Clinical Trial Ontology

A Note on Reference Ontologies and Application Ontologies

Application ontologies are ontologies developed for specific purposes, for example the National Cancer Institute Thesaurus, which is designed to support informatics-based biomedical research in the cancer domain. Application ontologies built on the basis of reference ontologies should be constructed in such a way that updates in the latter are automatically transmitted through to the former.

The key to advancing ontology quality in the biomedical domain lies in the creation of reference ontologies in ways designed to support the kind of interoperability of data and information which will allow genuine reasoning.

A reference ontology is analogous to a scientific theory; it has a unified subject-matter, which consists of entities existing independently of the ontology, and it seeks to optimize descriptive or representational adequacy to this subject matter to the maximal degree that is compatible with the constraints of formal rigor and computational usefulness. Because a reference ontology is analogous to a scientific theory, it consists of representations of biological reality which are correct when viewed in light of our current understanding of reality (and thus it should be subjected to updating in light of scientific advance).
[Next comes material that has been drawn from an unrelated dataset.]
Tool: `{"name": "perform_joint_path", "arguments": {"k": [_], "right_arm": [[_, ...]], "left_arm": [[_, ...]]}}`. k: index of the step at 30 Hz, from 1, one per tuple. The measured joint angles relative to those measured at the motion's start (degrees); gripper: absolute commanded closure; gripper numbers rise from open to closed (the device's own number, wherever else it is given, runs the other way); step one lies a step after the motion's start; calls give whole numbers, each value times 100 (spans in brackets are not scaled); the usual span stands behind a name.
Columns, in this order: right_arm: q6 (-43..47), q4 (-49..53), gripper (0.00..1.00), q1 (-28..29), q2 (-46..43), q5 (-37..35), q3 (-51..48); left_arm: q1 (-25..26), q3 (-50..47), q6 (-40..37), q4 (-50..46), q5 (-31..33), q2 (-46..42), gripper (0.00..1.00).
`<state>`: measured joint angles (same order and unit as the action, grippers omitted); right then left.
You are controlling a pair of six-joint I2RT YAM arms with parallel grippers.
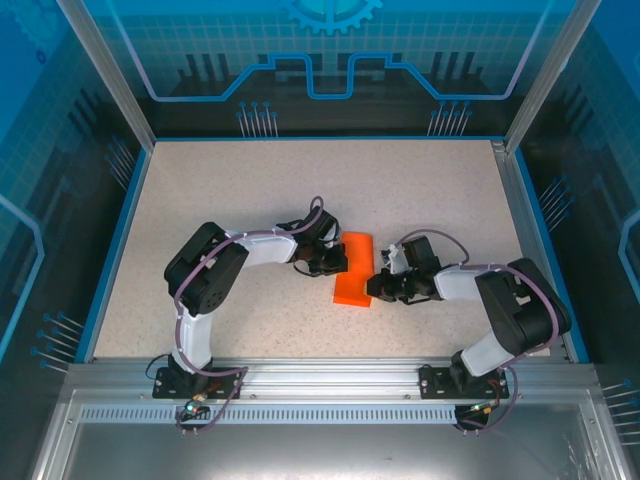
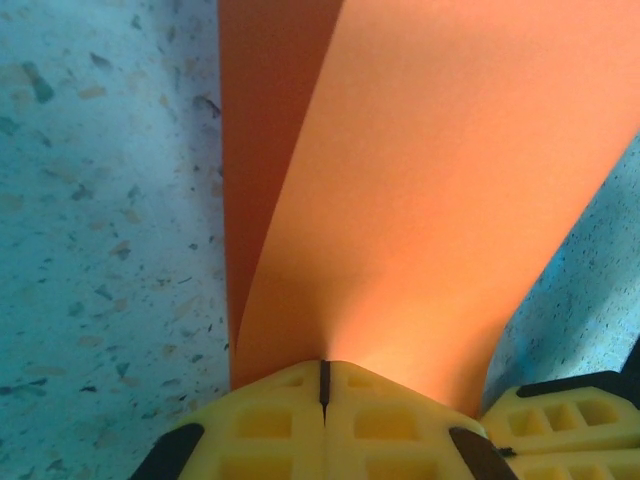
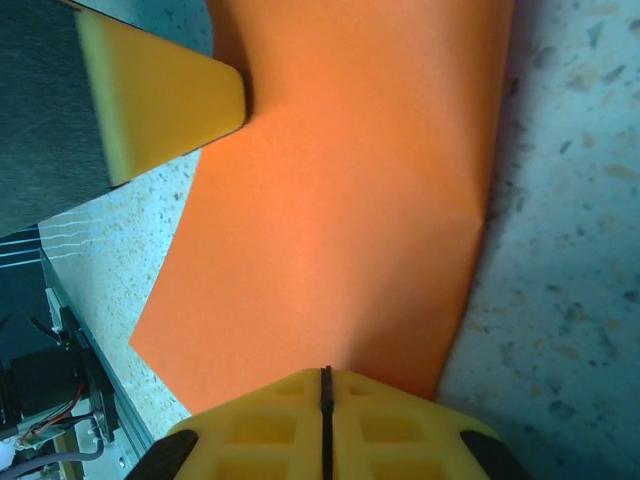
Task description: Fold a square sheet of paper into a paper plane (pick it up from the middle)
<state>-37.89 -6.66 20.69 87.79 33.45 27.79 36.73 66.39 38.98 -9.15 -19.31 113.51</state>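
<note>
Left fingers [image 2: 262,422] and right fingers [image 3: 262,425] were clamped on opposite long edges of the square sheet of paper [image 1: 353,270]. Mid-worktop [image 1: 250,190], it was doubled into a narrow strip, its long axis running away from the arm bases and its far end leaning slightly right. The two pairs of fingers crowded each other across it.

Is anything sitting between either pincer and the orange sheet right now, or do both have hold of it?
Nothing visible stands between them. The left pincer and the right pincer are each shut on an edge of the square sheet of paper, from opposite sides.
</note>
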Motion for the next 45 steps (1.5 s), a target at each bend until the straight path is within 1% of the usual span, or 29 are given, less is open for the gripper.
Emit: {"name": "perform_joint_path", "arguments": {"k": [5,9,13,19,29,36,41,45], "right_arm": [[-2,4,90,114,-280,17,0],[0,-22,90,168,-247,-2,-94],[-2,-136,90,166,-22,20,-234],[2,-153,90,166,-26,42,-240],[52,79,90,286,-623,-48,-269],[199,144,93,396,-358,-192,-402],[240,129,93,402,-363,-214,-402],[258,223,92,431,-511,-313,-420]], "left_arm": [[0,2,-11,2,0,0,100],[0,2,-11,2,-2,0,100],[0,2,-13,0,-2,2,100],[0,2,-15,0,0,2,100],[0,2,-15,0,0,2,100],[0,2,-15,0,-2,2,100],[0,2,-15,0,0,2,100],[0,2,-15,-2,0,2,100]]}}
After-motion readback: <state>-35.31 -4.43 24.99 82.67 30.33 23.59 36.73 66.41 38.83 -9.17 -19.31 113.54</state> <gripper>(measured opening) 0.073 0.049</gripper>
An application ontology is comparable to an engineering artifact such as a software tool. It is constructed for specific practical purposes. Unfortunately it is still common practice that application ontologies are built afresh for each specific task; the authors of such ontologies commonly introduce not only idiosyncrasies of format or logic, but also simplifications or distortions of their subject matter. The latter may do no harm in relation to the specific application (for example radiology, tissue classification, cancer staging) for which the ontology was built. They become harmful, however, at later stages, when other applications want to use the data annotated in their terms, or when there is a need to expand the ontology. To correct for these simplifications will then likely bring the consequence that the expanded ontology is no longer compatible with software designed for its original application. The consequence is that different groups start to work with different versions of ontologies that are incompatible, engendering a spiraling complexity as these different versions themselves become revised and extended for different purposes. The methodology of developing application ontologies always against the background of a formally robust reference ontology framework, and of ensuring updating of application ontologies in light of updating of the reference ontology basis, can both counteract these tendencies toward ontology proliferation and ensure the interoperability of application ontologies constructed in its terms.